[Start of Attachment]

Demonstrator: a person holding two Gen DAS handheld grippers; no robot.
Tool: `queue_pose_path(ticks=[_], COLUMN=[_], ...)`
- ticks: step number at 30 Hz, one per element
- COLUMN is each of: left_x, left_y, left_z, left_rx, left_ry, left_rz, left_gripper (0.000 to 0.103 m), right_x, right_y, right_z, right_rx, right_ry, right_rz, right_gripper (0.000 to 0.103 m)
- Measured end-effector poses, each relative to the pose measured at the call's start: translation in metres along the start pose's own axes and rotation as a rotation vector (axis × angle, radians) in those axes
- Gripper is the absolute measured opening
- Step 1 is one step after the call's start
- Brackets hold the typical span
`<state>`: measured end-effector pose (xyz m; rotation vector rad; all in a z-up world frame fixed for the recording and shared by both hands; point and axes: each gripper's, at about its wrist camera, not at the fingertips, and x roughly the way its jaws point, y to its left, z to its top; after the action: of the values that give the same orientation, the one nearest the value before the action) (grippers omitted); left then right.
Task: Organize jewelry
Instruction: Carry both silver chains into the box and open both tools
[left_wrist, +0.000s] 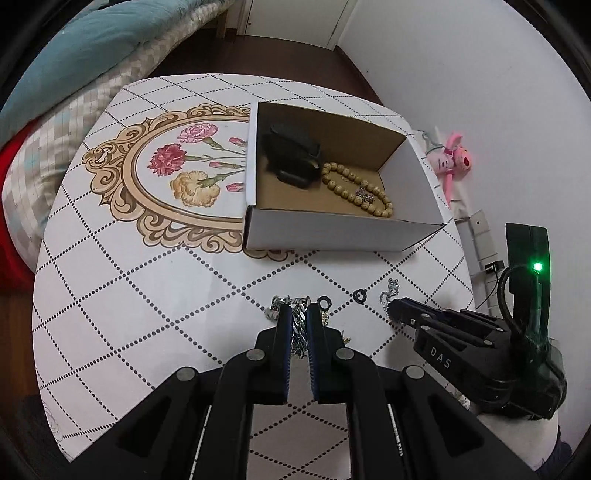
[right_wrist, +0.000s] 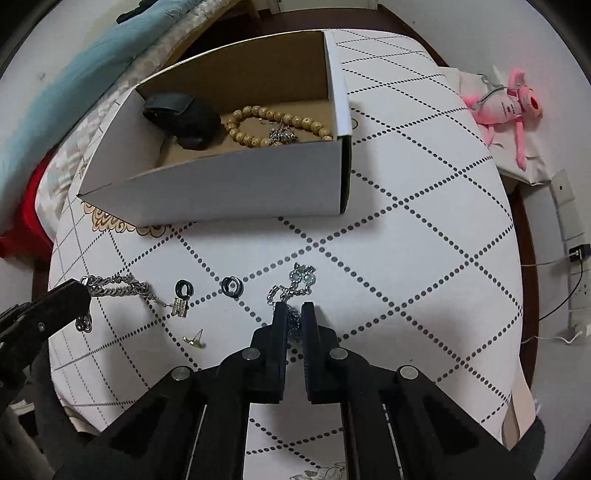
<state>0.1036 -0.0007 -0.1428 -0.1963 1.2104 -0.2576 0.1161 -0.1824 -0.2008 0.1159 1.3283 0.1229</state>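
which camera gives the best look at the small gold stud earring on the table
The right wrist view shows the small gold stud earring best: it lies in the open on the white dotted tablecloth, post visible, left of the right gripper. In the left wrist view it is almost wholly hidden behind the left gripper.

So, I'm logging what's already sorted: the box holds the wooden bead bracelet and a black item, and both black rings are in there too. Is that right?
Not quite. The box does hold the wooden bead bracelet and the black item, but both black rings lie on the tablecloth in front of it, between the two chains. The right wrist view shows this.
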Motion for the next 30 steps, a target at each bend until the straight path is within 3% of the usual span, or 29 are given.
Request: queue_pose_path(ticks=[4, 8, 16, 20, 23, 30], left_x=[-0.009, -0.032, -0.082, -0.093, -0.085, -0.037], left_y=[-0.001, -0.007, -0.027, -0.033, -0.032, -0.016], left_z=[0.003, 0.011, 0.055, 0.085, 0.105, 0.131], left_rx=[0.001, 0.007, 0.024, 0.044, 0.044, 0.018], left_ry=[-0.015, -0.052, -0.14, -0.168, -0.143, -0.02], left_rz=[-0.009, -0.046, -0.158, -0.178, -0.187, -0.176], left_gripper=[0.005, 0.005, 0.005, 0.005, 0.005, 0.005], right_x=[-0.012, -0.051, -0.141, -0.165, -0.168, -0.124], right_y=[-0.006, -0.013, 0.002, 0.013, 0.018, 0.029], right_z=[-0.003, -0.001, 0.048, 0.078, 0.098, 0.128], right_rx=[0.045, 0.082, 0.051, 0.016, -0.004, -0.004], right_ry=[-0.027, -0.087, -0.23, -0.273, -0.269, -0.147], right_rz=[0.054, 0.139, 0.25, 0.267, 0.267, 0.281], right_gripper=[0.006, 0.006, 0.006, 0.006, 0.006, 0.006])
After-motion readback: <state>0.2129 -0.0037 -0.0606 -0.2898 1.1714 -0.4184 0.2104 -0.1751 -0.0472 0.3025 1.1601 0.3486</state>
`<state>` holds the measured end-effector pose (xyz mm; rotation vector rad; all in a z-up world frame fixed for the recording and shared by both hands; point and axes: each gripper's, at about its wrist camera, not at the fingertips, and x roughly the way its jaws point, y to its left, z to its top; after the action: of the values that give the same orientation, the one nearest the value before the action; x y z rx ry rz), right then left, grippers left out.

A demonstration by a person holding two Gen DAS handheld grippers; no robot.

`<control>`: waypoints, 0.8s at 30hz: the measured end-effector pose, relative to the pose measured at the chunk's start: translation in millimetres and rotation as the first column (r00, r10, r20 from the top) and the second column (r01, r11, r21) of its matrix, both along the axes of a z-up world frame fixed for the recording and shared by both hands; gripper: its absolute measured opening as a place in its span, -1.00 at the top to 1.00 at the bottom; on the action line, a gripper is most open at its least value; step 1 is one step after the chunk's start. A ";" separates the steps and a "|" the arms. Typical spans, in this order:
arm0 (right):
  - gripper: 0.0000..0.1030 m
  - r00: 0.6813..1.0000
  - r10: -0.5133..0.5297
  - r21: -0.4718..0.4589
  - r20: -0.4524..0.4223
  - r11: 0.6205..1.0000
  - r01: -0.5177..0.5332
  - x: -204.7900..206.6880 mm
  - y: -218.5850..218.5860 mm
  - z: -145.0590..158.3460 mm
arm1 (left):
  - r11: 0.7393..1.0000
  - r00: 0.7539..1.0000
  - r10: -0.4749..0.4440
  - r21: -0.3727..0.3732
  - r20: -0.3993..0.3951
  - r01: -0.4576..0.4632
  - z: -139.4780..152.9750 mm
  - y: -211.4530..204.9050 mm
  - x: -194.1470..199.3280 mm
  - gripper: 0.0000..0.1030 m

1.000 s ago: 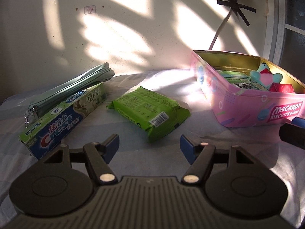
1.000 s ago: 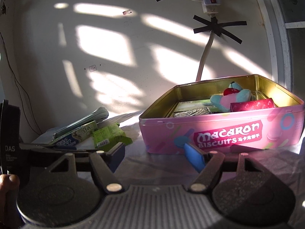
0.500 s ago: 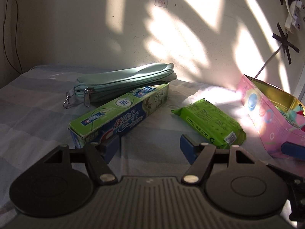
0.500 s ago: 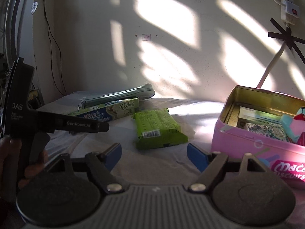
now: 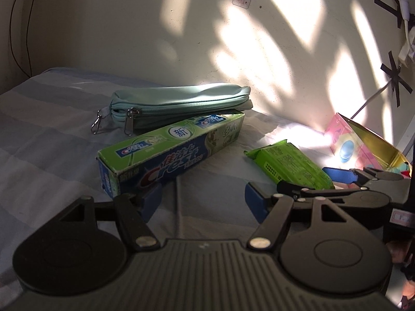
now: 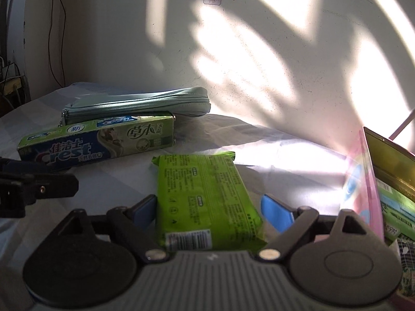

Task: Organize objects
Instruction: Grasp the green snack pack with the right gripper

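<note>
A green Crest toothpaste box (image 5: 171, 153) lies on the striped cloth, in front of a mint zip pouch (image 5: 179, 106). A green wipes packet (image 5: 290, 164) lies to its right, near the pink macaron biscuit tin (image 5: 363, 142). My left gripper (image 5: 202, 202) is open and empty, its left fingertip close to the box's near end. My right gripper (image 6: 212, 207) is open, its two jaws on either side of the wipes packet (image 6: 205, 199). The box (image 6: 96, 143), pouch (image 6: 137, 105) and tin (image 6: 373, 181) also show in the right wrist view. The right gripper (image 5: 337, 178) shows in the left wrist view.
The tin holds several items, among them green packets (image 6: 396, 207). The wall (image 5: 207, 39) stands close behind the objects. A taped white cable (image 5: 404, 18) runs down the wall at the right. The left gripper's tip (image 6: 39, 186) enters the right wrist view at the left.
Both grippers have swung left and come closer to the objects. The right gripper now has the wipes packet between its open jaws. The left gripper has neared the toothpaste box.
</note>
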<state>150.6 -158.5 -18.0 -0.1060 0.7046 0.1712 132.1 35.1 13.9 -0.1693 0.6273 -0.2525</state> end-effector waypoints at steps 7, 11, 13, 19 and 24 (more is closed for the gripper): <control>-0.52 0.988 0.156 0.026 -0.013 0.987 -0.156 -39.9 1.4 3.6 | 0.993 0.997 -0.056 -0.101 0.059 0.061 6.3 4.3 -7.4 -0.44; -0.53 0.956 0.293 0.014 -0.013 0.956 -0.293 -93.7 -1.1 6.8 | 0.970 0.984 -0.165 -0.172 0.062 0.173 5.6 -1.1 -9.8 -0.45; -0.55 0.946 0.324 0.020 -0.012 0.946 -0.324 -120.4 -7.0 9.5 | 0.935 0.964 -0.264 -0.237 0.033 0.264 1.0 -6.5 -7.4 -0.46; -0.79 0.974 0.221 -0.058 0.045 0.974 -0.219 -188.8 -29.6 10.5 | 0.841 0.882 -0.472 -0.310 -0.017 0.444 -10.0 -31.1 -12.7 -0.54; -0.79 0.995 0.089 -0.006 0.049 0.996 -0.089 -216.1 -49.4 11.4 | 0.830 0.854 -0.519 -0.252 -0.021 0.498 -9.0 -46.2 -28.6 -0.54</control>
<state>-65.4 -208.0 -6.5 -0.1448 0.6514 0.2522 103.5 -11.1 4.8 -0.2437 0.7234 -0.8482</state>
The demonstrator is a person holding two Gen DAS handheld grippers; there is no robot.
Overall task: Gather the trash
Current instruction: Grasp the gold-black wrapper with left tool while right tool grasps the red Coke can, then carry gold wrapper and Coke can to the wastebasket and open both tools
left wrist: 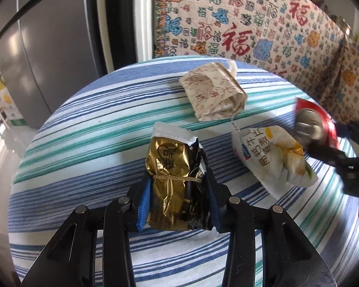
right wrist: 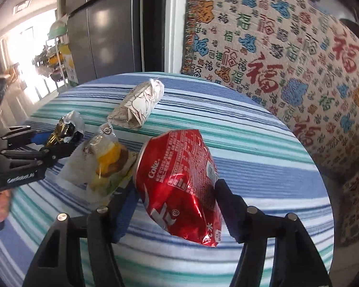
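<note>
My left gripper (left wrist: 178,184) is shut on a gold and black foil wrapper (left wrist: 174,186) bound with a rubber band, over the striped round table (left wrist: 83,129). My right gripper (right wrist: 177,191) is shut on a crushed red Coke can (right wrist: 179,179); the can also shows in the left wrist view (left wrist: 316,124). A white snack bag with a food picture (left wrist: 275,157) lies between the two grippers, and it shows in the right wrist view (right wrist: 103,165). A folded leaf-patterned paper bag (left wrist: 213,93) lies at the far side of the table (right wrist: 251,143), seen also in the right wrist view (right wrist: 138,105).
A sofa covered with a patterned throw (left wrist: 251,24) stands behind and right of the table. A grey refrigerator (left wrist: 47,47) stands at the back left. A rack with bright items (right wrist: 57,55) is far left near a bright doorway.
</note>
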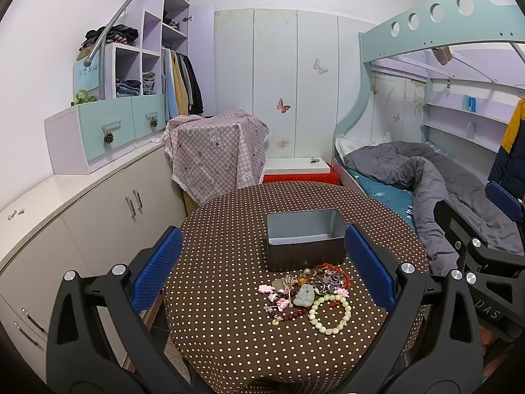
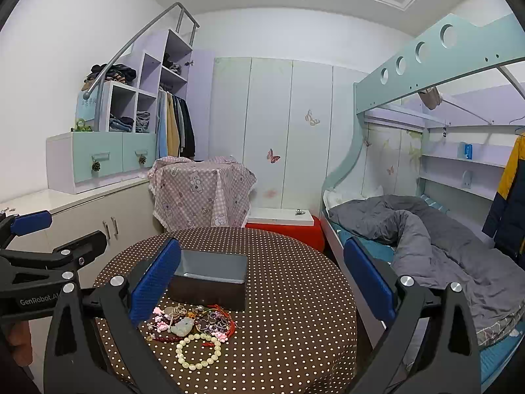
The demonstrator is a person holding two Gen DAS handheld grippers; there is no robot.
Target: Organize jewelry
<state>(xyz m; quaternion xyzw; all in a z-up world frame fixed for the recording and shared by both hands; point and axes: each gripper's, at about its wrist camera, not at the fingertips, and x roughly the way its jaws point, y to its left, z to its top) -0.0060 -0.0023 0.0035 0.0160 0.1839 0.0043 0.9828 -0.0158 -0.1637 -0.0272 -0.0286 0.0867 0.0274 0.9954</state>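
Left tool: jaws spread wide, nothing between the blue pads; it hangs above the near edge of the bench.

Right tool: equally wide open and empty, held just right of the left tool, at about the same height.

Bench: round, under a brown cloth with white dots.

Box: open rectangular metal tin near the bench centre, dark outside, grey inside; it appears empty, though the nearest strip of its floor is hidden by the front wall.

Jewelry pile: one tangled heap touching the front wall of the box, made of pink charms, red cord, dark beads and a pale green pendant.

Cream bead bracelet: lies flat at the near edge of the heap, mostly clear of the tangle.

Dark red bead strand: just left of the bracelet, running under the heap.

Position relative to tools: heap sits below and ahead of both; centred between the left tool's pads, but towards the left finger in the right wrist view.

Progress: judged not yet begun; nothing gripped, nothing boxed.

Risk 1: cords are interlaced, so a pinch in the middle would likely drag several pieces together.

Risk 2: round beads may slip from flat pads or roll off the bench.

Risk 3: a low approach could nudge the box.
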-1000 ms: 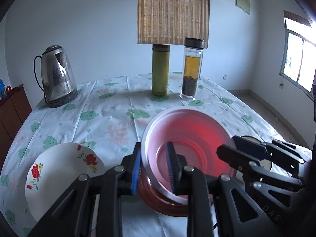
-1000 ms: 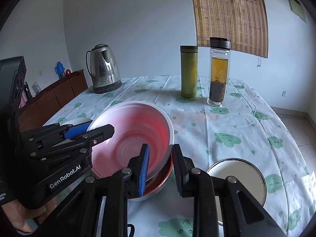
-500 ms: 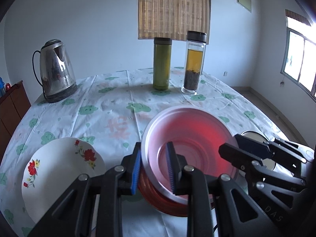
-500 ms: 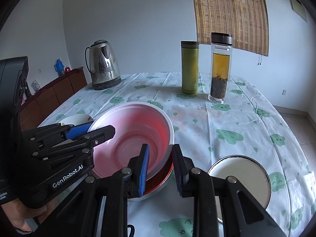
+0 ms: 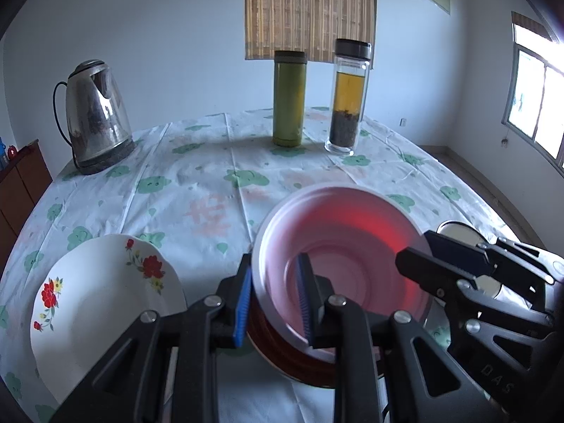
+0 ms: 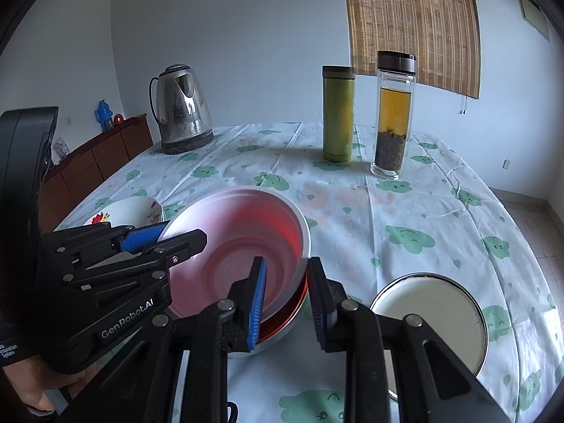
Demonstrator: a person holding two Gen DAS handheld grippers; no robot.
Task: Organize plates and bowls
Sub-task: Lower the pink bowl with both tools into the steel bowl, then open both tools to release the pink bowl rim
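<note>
A pink-white plastic bowl [image 5: 338, 243] sits tilted inside a red bowl [image 5: 282, 356], itself in a steel bowl [image 6: 278, 335]. My left gripper [image 5: 273, 303] is shut on the pink bowl's near-left rim, one pad inside, one outside. My right gripper [image 6: 287, 303] straddles the bowls' right rim [image 6: 303, 243], its jaws a little apart from it. A white plate with red flowers [image 5: 102, 303] lies to the left. A steel-rimmed white dish [image 6: 433, 320] lies to the right.
A steel kettle [image 5: 95, 116] stands at the back left. A green flask [image 5: 289, 98] and a glass tea bottle [image 5: 349, 95] stand at the back middle. The table has a cloud-print cloth [image 6: 405, 218]. A wooden sideboard [image 6: 102, 162] is beyond the left edge.
Both grippers and the bowls have stayed nearly still. The view has shifted slightly, the table's far objects sitting a little lower in frame.
</note>
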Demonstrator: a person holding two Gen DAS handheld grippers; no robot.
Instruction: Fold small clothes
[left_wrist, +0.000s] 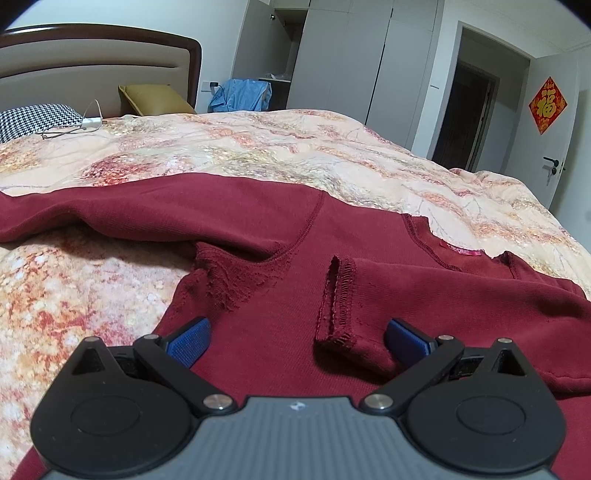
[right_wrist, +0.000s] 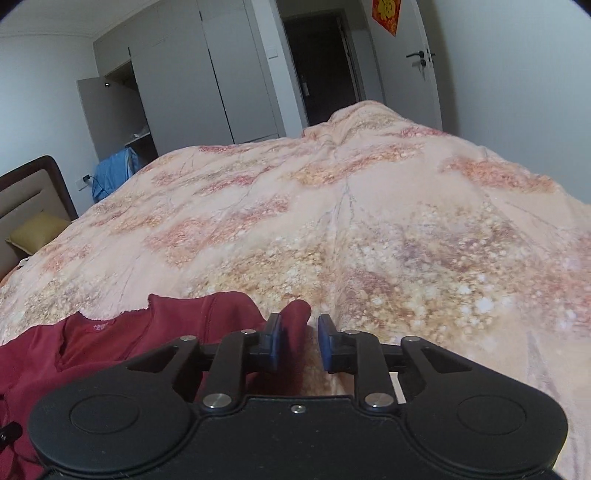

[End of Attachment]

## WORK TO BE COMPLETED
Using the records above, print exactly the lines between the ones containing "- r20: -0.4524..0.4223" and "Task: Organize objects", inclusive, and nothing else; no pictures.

## ANSWER TO THIS PROBLEM
  - r20: -0.4524..0.4223
  - r11: 0.6205..1.0000
  - r01: -0.5177..0.5332
  - x: -204.7900..206.6880 mm
  - y: -218.5850..218.5860 mm
  - z: -145.0590..158.3460 mm
arm1 (left):
  - r11: 0.7393..1.0000
  - r00: 0.7539..1.0000
  - r10: -0.4749..0.4440
  - r21: -0.3727..0.3732
  - r20: -0.3993..0.3951
  - r01: -0.4576..0.4632
  - z: -139.4780..152.9750 mm
  - y: -211.4530..204.9050 mm
  - x: -194.1470..199.3280 mm
  - gripper: 0.0000..0.1030 m

1.000 s ago: 
1.000 s ago: 
0.500 s ago: 
0.500 s ago: 
now: 
now: 

Task: Organize objects

This finishes the answer to the exercise.